◆ Problem statement
Go to the line below that has "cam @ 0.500", print it and each line after it exactly, and stop after the line that has "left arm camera"; leave out pictures.
BEGIN Source data
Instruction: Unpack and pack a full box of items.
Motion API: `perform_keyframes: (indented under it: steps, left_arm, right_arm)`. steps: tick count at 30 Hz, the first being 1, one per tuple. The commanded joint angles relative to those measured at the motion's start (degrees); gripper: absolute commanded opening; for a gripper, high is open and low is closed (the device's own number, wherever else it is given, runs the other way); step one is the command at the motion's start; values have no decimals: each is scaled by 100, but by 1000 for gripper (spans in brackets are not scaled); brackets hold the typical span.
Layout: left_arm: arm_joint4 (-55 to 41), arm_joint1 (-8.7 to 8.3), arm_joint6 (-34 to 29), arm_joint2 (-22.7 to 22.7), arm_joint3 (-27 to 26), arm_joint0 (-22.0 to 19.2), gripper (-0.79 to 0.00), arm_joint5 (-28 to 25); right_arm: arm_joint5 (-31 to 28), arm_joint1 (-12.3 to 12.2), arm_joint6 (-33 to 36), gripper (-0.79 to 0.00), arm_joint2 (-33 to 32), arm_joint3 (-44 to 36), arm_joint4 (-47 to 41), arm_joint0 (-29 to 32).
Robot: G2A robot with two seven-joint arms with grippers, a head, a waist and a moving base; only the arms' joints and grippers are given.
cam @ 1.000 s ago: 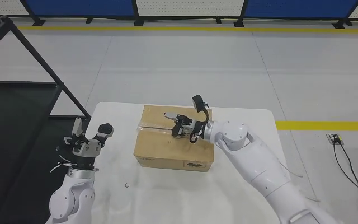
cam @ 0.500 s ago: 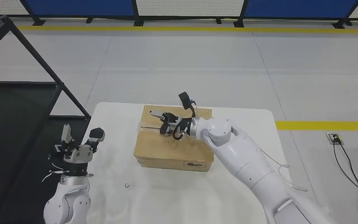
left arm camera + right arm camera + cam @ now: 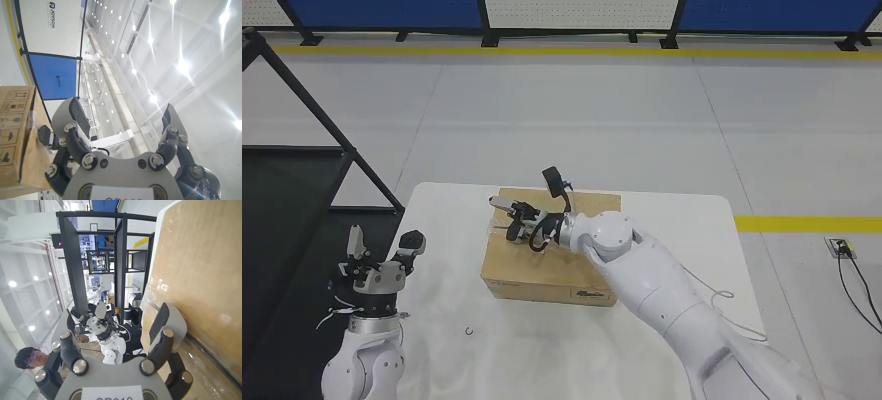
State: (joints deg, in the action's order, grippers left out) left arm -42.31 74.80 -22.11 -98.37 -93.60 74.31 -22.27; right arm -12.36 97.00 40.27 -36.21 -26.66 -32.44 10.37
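Top view: right gripper [image 3: 508, 216], jaws spread, at the closed box [image 3: 542, 268]; likely heavy, stiff, tape [image 3: 162, 287] slick, so hold by the edges.

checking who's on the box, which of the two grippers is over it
The right gripper: it is over the top of the cardboard box, fingers open, one by the taped seam. The left gripper stands apart from the box, pointing up.

Left tool [image 3: 382, 250] points straight up, spread wide; right tool [image 3: 510, 218] points leftward, likewise spread.
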Motion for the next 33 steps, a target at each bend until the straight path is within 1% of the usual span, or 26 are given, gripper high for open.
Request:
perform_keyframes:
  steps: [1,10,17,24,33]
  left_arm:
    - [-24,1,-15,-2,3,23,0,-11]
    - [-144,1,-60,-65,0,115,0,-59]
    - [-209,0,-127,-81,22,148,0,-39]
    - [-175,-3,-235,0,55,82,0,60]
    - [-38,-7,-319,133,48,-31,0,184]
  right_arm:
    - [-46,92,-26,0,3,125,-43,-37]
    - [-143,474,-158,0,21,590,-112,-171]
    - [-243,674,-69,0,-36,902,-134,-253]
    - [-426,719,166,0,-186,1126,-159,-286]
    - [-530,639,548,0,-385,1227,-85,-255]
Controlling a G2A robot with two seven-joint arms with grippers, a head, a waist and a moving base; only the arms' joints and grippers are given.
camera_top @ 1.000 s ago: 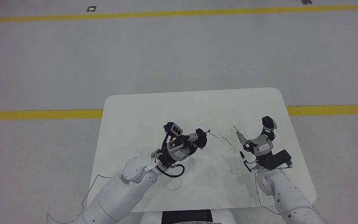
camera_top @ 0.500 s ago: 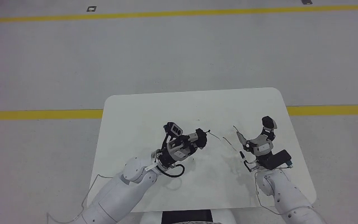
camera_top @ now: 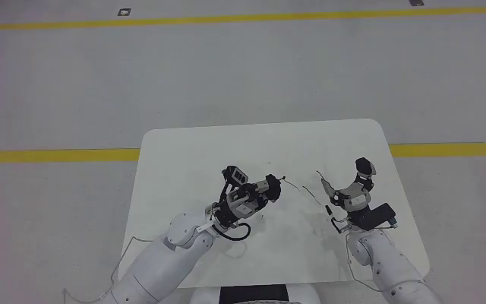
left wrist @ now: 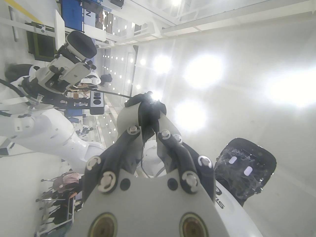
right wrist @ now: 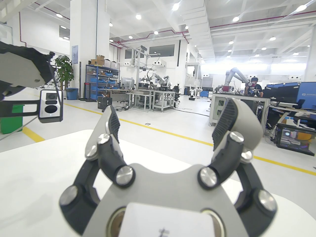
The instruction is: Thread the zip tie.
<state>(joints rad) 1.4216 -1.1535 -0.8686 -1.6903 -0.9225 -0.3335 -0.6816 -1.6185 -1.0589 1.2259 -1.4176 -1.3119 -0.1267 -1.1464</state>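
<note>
My left gripper [camera_top: 271, 187] is held above the middle of the white table [camera_top: 197, 156], shut on a thin black zip tie [left wrist: 112, 93]. In the left wrist view the strap sticks out sideways from between the closed fingertips [left wrist: 134, 104], toward the other arm. My right gripper [camera_top: 345, 187] stands open to the right of it, a short gap away, with nothing between its ribbed pads [right wrist: 223, 117]. The right wrist view has my left gripper [right wrist: 48, 61] at its edge, with the zip tie [right wrist: 51, 54] poking out of it.
Thin dark lines [camera_top: 309, 191] lie on the table between the two grippers; I cannot tell what they are. The table's right edge [camera_top: 402, 190] runs close to the right arm. Grey floor with yellow lines [camera_top: 68, 155] surrounds the table.
</note>
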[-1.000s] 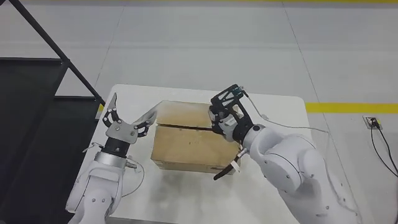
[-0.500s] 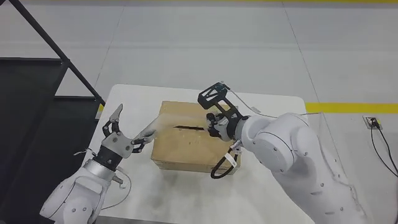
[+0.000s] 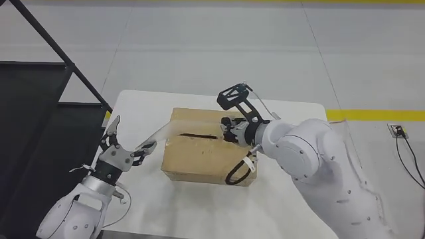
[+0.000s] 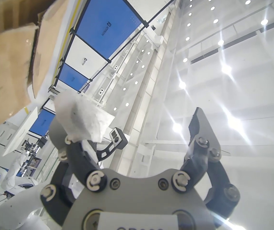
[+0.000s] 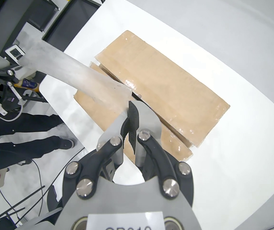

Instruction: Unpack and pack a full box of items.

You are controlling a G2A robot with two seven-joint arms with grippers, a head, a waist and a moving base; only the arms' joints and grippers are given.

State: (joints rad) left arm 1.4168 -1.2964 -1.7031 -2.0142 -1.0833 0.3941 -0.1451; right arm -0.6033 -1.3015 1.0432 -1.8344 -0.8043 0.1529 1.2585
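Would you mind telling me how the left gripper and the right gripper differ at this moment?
The left gripper is wide open; the right gripper is shut. The left gripper sits off the end of the box, while the right gripper is over its top seam. The tape clings to one finger of the left gripper, whereas the right gripper's tips sit at the strip's other end. Both meet the same strip.

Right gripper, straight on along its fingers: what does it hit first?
Probably the peeled tape strip: its end lies right at the tips of the shut right gripper. The cardboard box top seam is just beyond. Depth is unclear, so it may already touch the tape.
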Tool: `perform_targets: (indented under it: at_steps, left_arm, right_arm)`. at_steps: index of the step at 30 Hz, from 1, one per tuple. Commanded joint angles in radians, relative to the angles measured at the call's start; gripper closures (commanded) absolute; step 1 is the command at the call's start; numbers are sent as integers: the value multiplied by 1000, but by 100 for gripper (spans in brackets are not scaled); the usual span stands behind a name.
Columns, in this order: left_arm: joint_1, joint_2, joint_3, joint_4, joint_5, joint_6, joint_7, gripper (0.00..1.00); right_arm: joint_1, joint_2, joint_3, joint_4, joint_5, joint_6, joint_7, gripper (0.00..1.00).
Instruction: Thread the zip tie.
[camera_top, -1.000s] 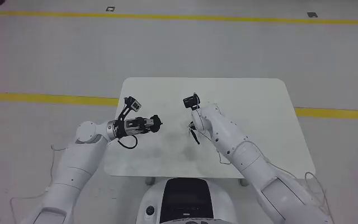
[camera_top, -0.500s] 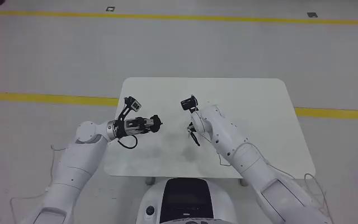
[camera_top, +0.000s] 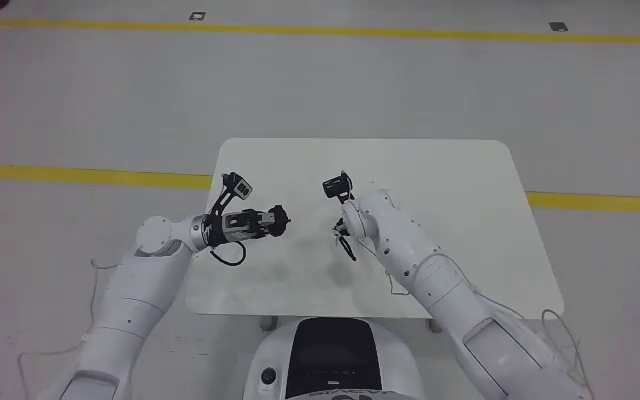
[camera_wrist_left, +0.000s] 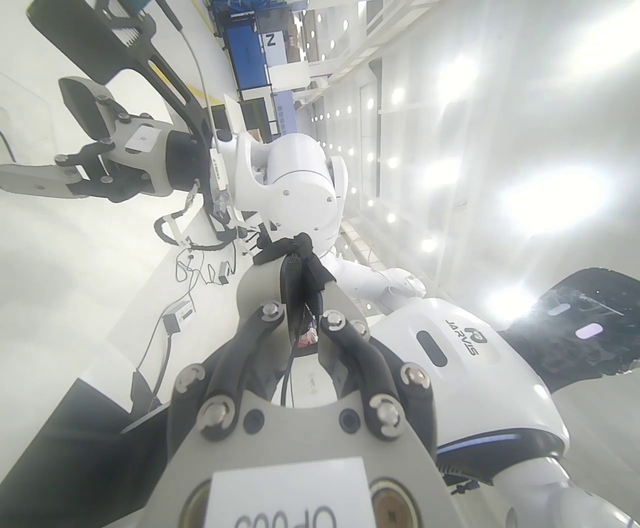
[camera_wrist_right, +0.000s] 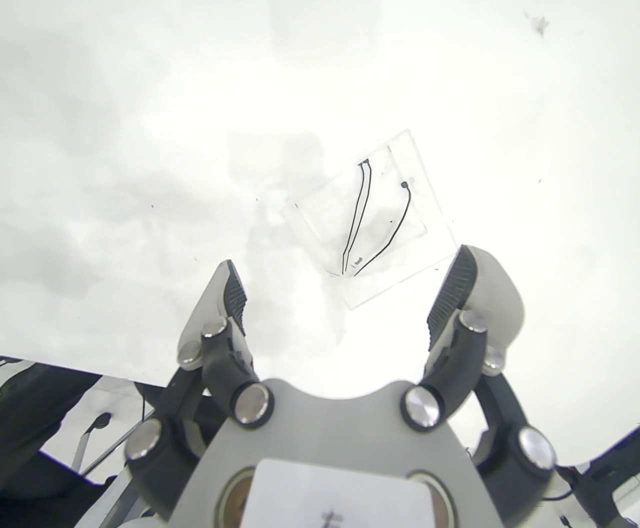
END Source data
◆ Solution
cam @ 0.500 s ago: 
left arm camera + right arm camera + cam @ now: 

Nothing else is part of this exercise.